● Task:
Your job is to reproduce all of the data exactly.

● Source material:
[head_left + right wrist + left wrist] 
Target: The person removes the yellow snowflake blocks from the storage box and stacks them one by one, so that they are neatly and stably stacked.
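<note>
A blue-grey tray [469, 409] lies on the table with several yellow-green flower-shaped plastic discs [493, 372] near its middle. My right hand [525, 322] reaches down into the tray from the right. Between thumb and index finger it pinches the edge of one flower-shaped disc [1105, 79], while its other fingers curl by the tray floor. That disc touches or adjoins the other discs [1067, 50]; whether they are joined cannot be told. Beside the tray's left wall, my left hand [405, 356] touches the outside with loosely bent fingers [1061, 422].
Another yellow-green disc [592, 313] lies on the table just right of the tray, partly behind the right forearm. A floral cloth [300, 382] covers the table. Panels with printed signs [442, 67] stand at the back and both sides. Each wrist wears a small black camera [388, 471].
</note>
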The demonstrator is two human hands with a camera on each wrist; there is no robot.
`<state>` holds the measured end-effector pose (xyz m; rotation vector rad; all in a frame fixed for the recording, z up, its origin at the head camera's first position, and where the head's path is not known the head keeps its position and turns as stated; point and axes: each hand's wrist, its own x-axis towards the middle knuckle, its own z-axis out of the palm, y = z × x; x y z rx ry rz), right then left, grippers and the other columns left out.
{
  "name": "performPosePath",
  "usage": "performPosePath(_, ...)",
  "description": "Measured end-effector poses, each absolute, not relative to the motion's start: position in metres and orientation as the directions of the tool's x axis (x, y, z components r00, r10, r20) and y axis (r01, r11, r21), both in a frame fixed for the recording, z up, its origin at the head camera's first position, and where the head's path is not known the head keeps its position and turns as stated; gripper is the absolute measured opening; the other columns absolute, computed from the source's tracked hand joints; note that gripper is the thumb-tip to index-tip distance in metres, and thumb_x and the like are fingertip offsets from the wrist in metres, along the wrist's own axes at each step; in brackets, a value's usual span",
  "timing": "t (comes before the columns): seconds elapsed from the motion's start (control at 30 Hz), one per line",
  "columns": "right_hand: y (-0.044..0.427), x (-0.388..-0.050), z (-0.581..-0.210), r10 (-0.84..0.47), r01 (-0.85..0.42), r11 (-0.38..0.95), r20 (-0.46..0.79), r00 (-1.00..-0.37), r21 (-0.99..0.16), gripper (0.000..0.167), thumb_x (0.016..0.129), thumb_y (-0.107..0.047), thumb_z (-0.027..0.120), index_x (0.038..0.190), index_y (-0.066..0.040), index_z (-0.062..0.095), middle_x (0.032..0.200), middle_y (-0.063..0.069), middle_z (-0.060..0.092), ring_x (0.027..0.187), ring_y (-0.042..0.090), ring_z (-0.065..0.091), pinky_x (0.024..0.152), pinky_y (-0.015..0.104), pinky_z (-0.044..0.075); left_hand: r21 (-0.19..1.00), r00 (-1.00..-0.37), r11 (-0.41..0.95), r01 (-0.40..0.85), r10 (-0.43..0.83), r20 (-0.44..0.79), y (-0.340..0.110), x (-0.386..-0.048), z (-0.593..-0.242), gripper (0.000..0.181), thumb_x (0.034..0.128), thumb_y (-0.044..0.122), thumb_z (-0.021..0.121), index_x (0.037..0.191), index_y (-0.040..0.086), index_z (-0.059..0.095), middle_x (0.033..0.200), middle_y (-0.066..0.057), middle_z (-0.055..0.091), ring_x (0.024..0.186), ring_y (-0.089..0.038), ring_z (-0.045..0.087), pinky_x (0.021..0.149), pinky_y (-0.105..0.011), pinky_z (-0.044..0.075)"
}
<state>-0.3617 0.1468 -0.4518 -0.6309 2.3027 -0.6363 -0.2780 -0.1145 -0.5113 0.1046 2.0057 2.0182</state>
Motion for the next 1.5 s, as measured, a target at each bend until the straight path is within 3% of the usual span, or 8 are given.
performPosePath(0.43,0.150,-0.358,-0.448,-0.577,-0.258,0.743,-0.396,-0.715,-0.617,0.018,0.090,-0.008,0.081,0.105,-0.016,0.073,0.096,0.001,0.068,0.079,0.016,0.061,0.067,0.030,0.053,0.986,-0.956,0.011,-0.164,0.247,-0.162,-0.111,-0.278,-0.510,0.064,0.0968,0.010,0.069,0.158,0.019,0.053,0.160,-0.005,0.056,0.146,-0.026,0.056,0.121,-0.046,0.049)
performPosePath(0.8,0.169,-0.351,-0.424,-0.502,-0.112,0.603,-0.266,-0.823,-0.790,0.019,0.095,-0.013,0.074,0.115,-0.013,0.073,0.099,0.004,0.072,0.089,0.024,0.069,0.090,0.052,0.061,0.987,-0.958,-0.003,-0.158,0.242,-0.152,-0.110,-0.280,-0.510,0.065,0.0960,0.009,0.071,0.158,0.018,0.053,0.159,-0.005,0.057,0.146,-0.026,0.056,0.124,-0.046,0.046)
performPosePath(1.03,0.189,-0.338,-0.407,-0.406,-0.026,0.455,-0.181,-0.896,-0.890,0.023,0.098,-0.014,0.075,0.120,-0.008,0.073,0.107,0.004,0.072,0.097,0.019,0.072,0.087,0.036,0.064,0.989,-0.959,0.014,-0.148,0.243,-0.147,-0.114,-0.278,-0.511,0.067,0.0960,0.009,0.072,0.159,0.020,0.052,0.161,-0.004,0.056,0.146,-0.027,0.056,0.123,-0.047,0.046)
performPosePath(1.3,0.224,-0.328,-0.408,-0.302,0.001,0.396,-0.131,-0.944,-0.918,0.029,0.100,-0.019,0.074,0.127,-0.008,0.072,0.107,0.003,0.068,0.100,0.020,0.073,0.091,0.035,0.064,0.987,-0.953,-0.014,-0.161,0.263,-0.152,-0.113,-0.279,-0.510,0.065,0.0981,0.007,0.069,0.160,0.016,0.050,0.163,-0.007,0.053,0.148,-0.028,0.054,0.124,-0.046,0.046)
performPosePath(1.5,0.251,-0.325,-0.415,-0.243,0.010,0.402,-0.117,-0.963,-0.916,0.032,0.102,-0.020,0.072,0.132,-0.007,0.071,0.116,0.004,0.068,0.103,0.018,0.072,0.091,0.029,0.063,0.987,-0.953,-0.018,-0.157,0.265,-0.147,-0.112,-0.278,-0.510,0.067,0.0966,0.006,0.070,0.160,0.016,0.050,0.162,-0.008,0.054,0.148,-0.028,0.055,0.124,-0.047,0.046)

● Task output:
[head_left + right wrist + left wrist] 
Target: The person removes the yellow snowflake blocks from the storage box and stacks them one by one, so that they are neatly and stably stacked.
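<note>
A blue-grey tray [469, 409] lies on the table with several yellow-green flower-shaped plastic discs [493, 372] near its middle. My right hand [525, 322] reaches down into the tray from the right. Between thumb and index finger it pinches the edge of one flower-shaped disc [1105, 79], while its other fingers curl by the tray floor. That disc touches or adjoins the other discs [1067, 50]; whether they are joined cannot be told. Beside the tray's left wall, my left hand [405, 356] touches the outside with loosely bent fingers [1061, 422].
Another yellow-green disc [592, 313] lies on the table just right of the tray, partly behind the right forearm. A floral cloth [300, 382] covers the table. Panels with printed signs [442, 67] stand at the back and both sides. Each wrist wears a small black camera [388, 471].
</note>
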The demonstrator is two human hands with a camera on each wrist; there is no robot.
`<state>` holds the measured end-effector pose (xyz m; rotation vector rad; all in a frame fixed for the recording, z up, its origin at the head camera's first position, and where the head's path is not known the head keeps its position and turns as stated; point and axes: each hand's wrist, its own x-axis towards the middle knuckle, its own z-axis out of the palm, y = z × x; x y z rx ry rz), right then left, grippers and the other columns left out.
{
  "name": "performPosePath",
  "usage": "performPosePath(_, ...)",
  "description": "Measured end-effector poses, each absolute, not relative to the motion's start: position in metres and orientation as the directions of the tool's x axis (x, y, z components r00, r10, r20) and y axis (r01, r11, r21), both in a frame fixed for the recording, z up, its origin at the head camera's first position, and where the head's path is not known the head keeps its position and turns as stated; gripper is the absolute measured opening; the other columns absolute, computed from the source's tracked hand joints; note that gripper is the thumb-tip to index-tip distance in metres, and thumb_x and the like are fingertip offsets from the wrist in metres, along the wrist's own axes at each step; in brackets, a value's usual span",
  "timing": "t (comes before the columns): seconds elapsed from the motion's start (control at 30 Hz), one per line",
  "columns": "right_hand: y (-0.044..0.427), x (-0.388..-0.050), z (-0.581..-0.210), r10 (-0.84..0.47), r01 (-0.85..0.42), r11 (-0.38..0.95), r20 (-0.46..0.79), r00 (-1.00..-0.37), r21 (-0.99..0.16), gripper (0.000..0.167), thumb_x (0.016..0.129), thumb_y (-0.107..0.047), thumb_z (-0.027..0.120), index_x (0.038..0.190), index_y (-0.066..0.040), index_z (-0.062..0.095), middle_x (0.032..0.200), middle_y (-0.063..0.069), middle_z (-0.060..0.092), ring_x (0.027..0.187), ring_y (-0.042..0.090), ring_z (-0.065..0.091), pinky_x (0.024..0.152), pinky_y (-0.015..0.104), pinky_z (-0.044..0.075); left_hand: r21 (-0.19..1.00), r00 (-1.00..-0.37), r11 (-0.41..0.95), r01 (-0.40..0.85), r10 (-0.43..0.83), r20 (-0.44..0.79), y (-0.340..0.110), x (-0.386..-0.048), z (-0.593..-0.242), gripper (0.000..0.181), thumb_x (0.034..0.128), thumb_y (-0.044..0.122), thumb_z (-0.021..0.121), index_x (0.037..0.191), index_y (-0.040..0.086), index_z (-0.059..0.095), middle_x (0.033..0.200), middle_y (-0.066..0.057), middle_z (-0.055..0.091), ring_x (0.024..0.186), ring_y (-0.089..0.038), ring_z (-0.045..0.087), pinky_x (0.021..0.149), pinky_y (-0.105..0.011), pinky_z (-0.044..0.075)"
}
<state>-0.3617 0.1468 -0.4518 -0.6309 2.3027 -0.6363 -0.2780 -0.1145 -0.5113 0.1046 2.0057 2.0182</state>
Motion for the next 1.5 s, as measured, a target at each bend until the straight path is within 3% of the usual span, or 8 are given.
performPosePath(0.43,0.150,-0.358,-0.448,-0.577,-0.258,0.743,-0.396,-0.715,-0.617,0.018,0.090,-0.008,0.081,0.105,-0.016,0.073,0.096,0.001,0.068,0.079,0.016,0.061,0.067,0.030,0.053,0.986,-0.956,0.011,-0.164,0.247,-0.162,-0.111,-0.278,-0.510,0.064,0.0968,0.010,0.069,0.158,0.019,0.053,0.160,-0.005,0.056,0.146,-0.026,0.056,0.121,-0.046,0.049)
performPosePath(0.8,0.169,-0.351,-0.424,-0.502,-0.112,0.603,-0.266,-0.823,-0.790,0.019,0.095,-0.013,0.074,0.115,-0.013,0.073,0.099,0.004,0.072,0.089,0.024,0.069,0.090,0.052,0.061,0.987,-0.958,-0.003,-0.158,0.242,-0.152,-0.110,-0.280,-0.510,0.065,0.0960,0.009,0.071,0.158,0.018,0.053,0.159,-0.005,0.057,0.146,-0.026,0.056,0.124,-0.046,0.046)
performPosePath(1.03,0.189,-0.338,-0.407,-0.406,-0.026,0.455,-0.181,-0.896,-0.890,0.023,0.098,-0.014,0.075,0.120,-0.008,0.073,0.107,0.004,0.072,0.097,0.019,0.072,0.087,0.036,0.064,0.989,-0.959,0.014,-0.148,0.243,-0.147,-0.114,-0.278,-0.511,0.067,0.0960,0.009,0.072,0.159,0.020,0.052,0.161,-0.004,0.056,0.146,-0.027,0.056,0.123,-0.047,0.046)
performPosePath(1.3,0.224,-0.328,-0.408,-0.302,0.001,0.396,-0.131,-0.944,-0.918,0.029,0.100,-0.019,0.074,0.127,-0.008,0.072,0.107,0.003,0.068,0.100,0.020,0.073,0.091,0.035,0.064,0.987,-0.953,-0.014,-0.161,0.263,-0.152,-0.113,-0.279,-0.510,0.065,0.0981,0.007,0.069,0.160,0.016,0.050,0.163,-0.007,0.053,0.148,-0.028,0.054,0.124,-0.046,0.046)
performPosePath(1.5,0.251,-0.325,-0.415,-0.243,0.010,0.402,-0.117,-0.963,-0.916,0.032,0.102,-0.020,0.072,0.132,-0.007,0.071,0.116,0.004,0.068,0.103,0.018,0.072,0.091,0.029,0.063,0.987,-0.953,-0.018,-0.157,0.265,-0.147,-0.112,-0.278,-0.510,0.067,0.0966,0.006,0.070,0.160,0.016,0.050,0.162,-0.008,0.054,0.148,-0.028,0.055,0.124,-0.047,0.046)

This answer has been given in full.